● What this task involves
Down to the last line, reproduce the data that follows, but skip the pictures.
Source data START
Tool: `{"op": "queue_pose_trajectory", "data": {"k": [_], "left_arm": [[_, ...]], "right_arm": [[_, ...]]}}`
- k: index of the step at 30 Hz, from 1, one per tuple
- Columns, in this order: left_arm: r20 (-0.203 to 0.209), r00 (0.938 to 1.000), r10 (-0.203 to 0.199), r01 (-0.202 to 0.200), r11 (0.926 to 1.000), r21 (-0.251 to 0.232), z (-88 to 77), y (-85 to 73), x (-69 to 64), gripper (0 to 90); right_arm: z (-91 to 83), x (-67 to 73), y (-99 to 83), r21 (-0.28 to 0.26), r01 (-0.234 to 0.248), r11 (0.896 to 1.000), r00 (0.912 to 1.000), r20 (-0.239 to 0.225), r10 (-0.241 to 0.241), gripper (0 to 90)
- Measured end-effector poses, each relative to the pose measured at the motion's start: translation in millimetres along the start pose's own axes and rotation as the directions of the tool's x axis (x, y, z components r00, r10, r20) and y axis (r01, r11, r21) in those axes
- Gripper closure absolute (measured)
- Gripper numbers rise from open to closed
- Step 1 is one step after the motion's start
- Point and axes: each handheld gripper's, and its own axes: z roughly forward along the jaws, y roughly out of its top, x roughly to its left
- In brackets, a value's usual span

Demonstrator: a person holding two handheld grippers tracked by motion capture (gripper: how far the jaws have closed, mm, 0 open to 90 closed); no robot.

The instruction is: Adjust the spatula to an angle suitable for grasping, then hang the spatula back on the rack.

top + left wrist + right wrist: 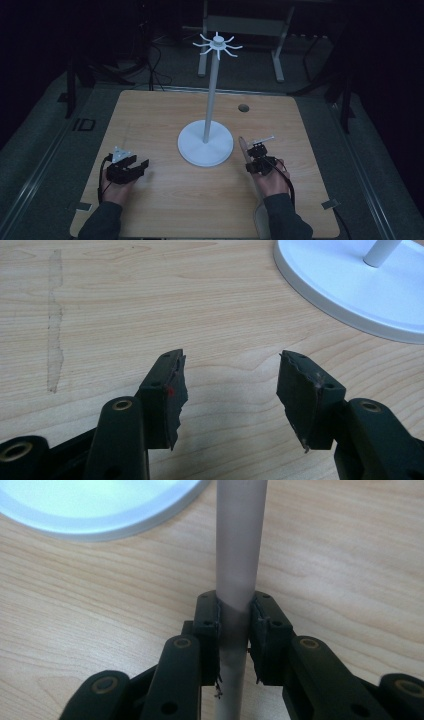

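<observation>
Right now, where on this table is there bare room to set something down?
Bare wood runs along the table behind the left tongs, and between both tongs near the front edge. It is crowded around the white stand base and the right tongs, shut on a grey rod.

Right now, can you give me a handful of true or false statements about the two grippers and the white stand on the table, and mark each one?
1. The left gripper is open with nothing between its jaws. True.
2. The right gripper is open and empty. False: it is shut on a pale rod.
3. The white stand lies tipped over on the table. False: it stands upright on its round base.
4. The stand's top carries a ring of curved hooks. True.
5. The left gripper touches the stand's base. False: bare wood separates them.
</observation>
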Motion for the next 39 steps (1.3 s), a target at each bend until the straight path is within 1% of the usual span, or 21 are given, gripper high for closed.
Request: {"op": "queue_pose_trajectory", "data": {"k": [2,5,6,7,8,11,14,15,19,22,23,24,28,31,33,34,37,39], "left_arm": [[-0.001,1.0,0.002,-0.002,1.0,-0.002,-0.1,0.1,-0.4,45.1],[-0.001,1.0,-0.003,0.003,1.0,-0.004,-0.9,-0.2,0.6,45.1],[-0.001,1.0,-0.003,0.003,1.0,-0.004,-0.9,-0.2,0.6,45.1],[-0.001,1.0,-0.006,0.006,1.0,-0.004,-0.7,-0.2,0.8,45.1],[0.0,1.0,-0.005,0.005,1.0,-0.002,-0.6,-0.3,0.5,45.1],[-0.002,1.0,-0.002,0.002,1.0,-0.002,-0.3,-0.3,-0.2,45.1],[-0.003,1.0,-0.002,0.002,1.0,-0.001,-0.1,-0.5,-0.4,45.1],[-0.004,1.0,-0.002,0.002,1.0,0.0,-0.2,-0.5,-0.5,45.1],[-0.004,1.0,0.004,-0.004,1.0,0.001,0.0,-0.1,-1.0,45.1],[-0.005,1.0,0.002,-0.002,1.0,0.0,0.1,-0.3,-0.9,45.1],[-0.005,1.0,0.002,-0.002,1.0,0.0,0.1,-0.3,-0.9,45.1],[-0.005,1.0,-0.001,0.001,1.0,-0.004,-0.4,-0.3,-0.6,45.1],[-0.005,1.0,0.002,-0.002,1.0,-0.005,-0.4,-0.2,-0.8,45.1],[-0.006,1.0,0.002,-0.002,1.0,-0.006,-0.7,-0.2,-0.7,45.1],[-0.006,1.0,0.001,-0.001,1.0,-0.007,-0.9,-0.2,-0.7,45.1],[-0.006,1.0,0.0,0.0,1.0,-0.008,-1.0,-0.2,-0.7,45.1],[-0.006,1.0,0.0,0.0,1.0,-0.008,-1.1,-0.2,-0.5,45.1],[-0.007,1.0,-0.001,0.001,0.9999,-0.01,-1.1,-0.1,-0.6,45.1]], "right_arm": [[-2.2,0.5,-0.8,-0.02,0.008,1.0,1.0,0.004,-0.008,75.4],[-5.4,0.5,-3.2,-0.055,0.008,0.998,1.0,-0.002,-0.008,75.4],[-5.4,0.5,-3.2,-0.055,0.008,0.998,1.0,-0.002,-0.008,75.4],[-6.6,-0.2,-4.2,-0.069,0.009,0.998,0.9999,-0.006,-0.01,75.4],[-9.2,-0.2,-5.9,-0.1,0.012,0.995,0.9999,-0.01,-0.013,75.4],[-13.1,-0.7,-8.1,-0.147,0.022,0.989,0.9997,-0.011,-0.024,75.4],[-19.1,-1.3,-10.1,-0.194,0.028,0.981,0.9995,-0.011,-0.031,75.4],[-21.8,-1.5,-10.7,-0.214,0.029,0.976,0.9995,-0.007,-0.031,75.4],[-29.9,-1.2,-11.4,-0.262,0.04,0.964,0.9992,-0.001,-0.041,75.4],[-37.0,-1.2,-11.4,-0.312,0.047,0.949,0.9988,-0.001,-0.05,75.4],[-37.0,-1.2,-11.4,-0.312,0.047,0.949,0.9988,-0.001,-0.05,75.4],[-42.5,-0.5,-10.8,-0.346,0.053,0.937,0.9984,-0.001,-0.057,75.4],[-48.5,0.6,-10.6,-0.388,0.06,0.92,0.9979,-0.001,-0.065,75.4],[-52.7,1.7,-11.1,-0.425,0.069,0.903,0.9968,-0.006,-0.079,75.4],[-55.5,2.5,-11.1,-0.442,0.07,0.894,0.9966,-0.008,-0.082,75.4],[-56.8,2.4,-11.2,-0.456,0.073,0.887,0.9961,-0.012,-0.088,75.4],[-60.9,1.7,-10.9,-0.483,0.065,0.873,0.9965,-0.015,-0.083,75.4],[-64.1,1.6,-11.2,-0.508,0.057,0.859,0.9969,-0.018,-0.077,75.4]]}}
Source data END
● Output for this exercise
Tool: `{"op": "queue_pose_trajectory", "data": {"k": [_], "left_arm": [[_, ...]], "right_arm": [[_, ...]]}}`
- k: index of the step at 30 Hz, from 1, one per tuple
- Columns, in this order: left_arm: r20 (-0.203 to 0.209), r00 (0.938 to 1.000), r10 (-0.203 to 0.199), r01 (-0.202 to 0.200), r11 (0.926 to 1.000), r21 (-0.251 to 0.232), z (-88 to 77), y (-85 to 73), x (-69 to 64), gripper (0 to 90); right_arm: z (-91 to 83), x (-67 to 73), y (-99 to 83), r21 (-0.28 to 0.26), r01 (-0.234 to 0.248), r11 (0.896 to 1.000), r00 (0.912 to 1.000), r20 (-0.239 to 0.225), r10 (-0.241 to 0.241), gripper (0 to 90)
- Measured end-effector poses, each relative to the pose measured at the motion's start: translation in millimetres along the start pose's own axes and rotation as the directions of the tool's x axis (x, y, z components r00, r10, r20) and y axis (r01, r11, r21) in those axes
- Gripper closure absolute (measured)
- Gripper numbers rise from open to closed
- Step 1 is one step after the motion's start
- Point and axes: each handheld gripper's, and its own axes: z roughly forward along the jaws, y roughly out of its top, x roughly to its left
- In brackets, a value's usual span

Demonstrator: a person holding two handheld grippers tracked by motion capture (gripper: how far the jaws have closed, mm, 0 open to 90 closed); no robot.

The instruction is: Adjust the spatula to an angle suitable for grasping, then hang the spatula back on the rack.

top + left wrist + right wrist: 

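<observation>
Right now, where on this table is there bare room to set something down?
Bare wood runs along the table behind the left tongs, and between both tongs near the front edge. It is crowded around the white stand base and the right tongs, shut on a grey rod.

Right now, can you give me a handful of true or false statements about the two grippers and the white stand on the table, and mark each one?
1. The left gripper is open with nothing between its jaws. True.
2. The right gripper is open and empty. False: it is shut on a pale rod.
3. The white stand lies tipped over on the table. False: it stands upright on its round base.
4. The stand's top carries a ring of curved hooks. True.
5. The left gripper touches the stand's base. False: bare wood separates them.
</observation>
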Motion for the next 39 steps (1.3 s), a target at each bend until the straight path is within 1% of the usual span, or 21 are given, gripper high for closed.
Request: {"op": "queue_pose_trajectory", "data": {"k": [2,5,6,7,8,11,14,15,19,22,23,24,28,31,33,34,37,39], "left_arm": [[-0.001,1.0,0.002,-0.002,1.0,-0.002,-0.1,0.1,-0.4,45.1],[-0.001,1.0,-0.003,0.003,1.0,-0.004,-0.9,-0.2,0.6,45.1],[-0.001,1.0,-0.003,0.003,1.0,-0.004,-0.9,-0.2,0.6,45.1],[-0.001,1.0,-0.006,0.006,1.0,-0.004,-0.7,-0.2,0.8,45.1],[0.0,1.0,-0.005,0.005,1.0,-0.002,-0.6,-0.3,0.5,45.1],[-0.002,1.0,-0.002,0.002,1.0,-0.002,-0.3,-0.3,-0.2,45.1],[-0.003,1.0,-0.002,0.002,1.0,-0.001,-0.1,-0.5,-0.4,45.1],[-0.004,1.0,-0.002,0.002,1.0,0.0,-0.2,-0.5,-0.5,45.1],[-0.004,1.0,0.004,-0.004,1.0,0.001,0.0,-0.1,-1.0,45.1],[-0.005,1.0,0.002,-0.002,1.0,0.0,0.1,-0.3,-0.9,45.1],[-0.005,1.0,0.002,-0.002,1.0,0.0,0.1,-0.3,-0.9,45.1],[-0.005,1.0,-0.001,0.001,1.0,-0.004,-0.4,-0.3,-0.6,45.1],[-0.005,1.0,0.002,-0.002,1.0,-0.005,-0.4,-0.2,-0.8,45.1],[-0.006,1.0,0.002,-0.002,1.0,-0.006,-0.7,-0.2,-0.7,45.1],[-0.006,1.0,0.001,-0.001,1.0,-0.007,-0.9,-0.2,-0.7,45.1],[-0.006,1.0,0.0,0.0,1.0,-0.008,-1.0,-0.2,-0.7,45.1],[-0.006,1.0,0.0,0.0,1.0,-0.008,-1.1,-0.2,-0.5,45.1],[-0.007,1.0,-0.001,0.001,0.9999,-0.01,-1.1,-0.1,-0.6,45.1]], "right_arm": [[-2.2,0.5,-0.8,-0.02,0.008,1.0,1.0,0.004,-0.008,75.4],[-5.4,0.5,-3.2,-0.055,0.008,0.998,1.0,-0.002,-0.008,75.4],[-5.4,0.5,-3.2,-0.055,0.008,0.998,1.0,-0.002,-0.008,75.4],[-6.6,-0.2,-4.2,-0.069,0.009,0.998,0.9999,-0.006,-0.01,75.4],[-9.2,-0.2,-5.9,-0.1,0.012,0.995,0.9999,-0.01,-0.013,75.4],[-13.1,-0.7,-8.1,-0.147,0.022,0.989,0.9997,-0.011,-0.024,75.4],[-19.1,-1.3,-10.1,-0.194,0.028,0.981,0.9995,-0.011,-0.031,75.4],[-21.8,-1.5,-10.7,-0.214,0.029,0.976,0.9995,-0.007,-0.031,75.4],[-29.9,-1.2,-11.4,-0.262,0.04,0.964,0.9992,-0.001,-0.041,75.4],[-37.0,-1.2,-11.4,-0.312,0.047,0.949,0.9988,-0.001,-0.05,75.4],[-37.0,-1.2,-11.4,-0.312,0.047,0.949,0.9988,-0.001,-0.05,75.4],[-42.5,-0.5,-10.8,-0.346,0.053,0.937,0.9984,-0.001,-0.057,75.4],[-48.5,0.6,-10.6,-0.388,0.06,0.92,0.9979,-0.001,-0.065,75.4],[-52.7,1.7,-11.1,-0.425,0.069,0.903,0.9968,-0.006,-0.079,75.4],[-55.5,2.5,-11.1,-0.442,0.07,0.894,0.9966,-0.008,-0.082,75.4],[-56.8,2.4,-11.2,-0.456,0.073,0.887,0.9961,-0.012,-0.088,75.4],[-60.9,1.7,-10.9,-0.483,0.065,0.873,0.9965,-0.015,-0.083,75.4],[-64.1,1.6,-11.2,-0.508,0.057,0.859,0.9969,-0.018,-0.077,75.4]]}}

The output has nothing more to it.